**SOURCE MATERIAL:**
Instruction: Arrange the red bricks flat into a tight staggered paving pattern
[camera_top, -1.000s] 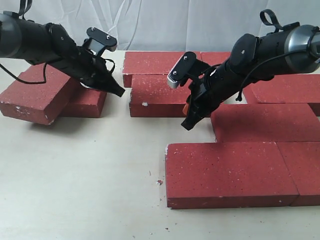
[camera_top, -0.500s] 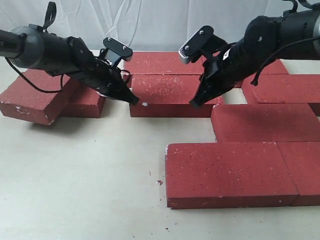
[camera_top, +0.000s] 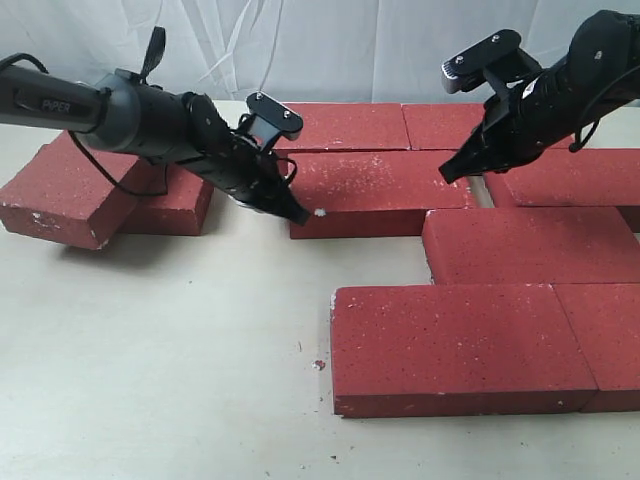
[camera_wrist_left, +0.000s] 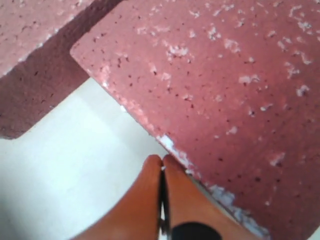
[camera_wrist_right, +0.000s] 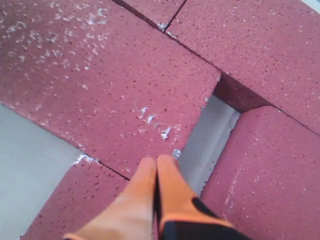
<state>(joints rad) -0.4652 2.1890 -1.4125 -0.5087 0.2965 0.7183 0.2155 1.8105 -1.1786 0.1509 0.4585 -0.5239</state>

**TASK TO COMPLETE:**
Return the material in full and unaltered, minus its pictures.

**TASK RESULT:**
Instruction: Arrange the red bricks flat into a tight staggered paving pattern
[camera_top, -1.000s] 
[camera_top, -0.500s] 
[camera_top, +0.000s] 
[camera_wrist_left, +0.000s] 
[camera_wrist_right, +0.000s] 
<state>(joints rad) -0.4652 2.1890 -1.4125 -0.5087 0.2965 0.7183 0.2155 1.8105 -1.1786 0.1509 0.4585 -0.5239</state>

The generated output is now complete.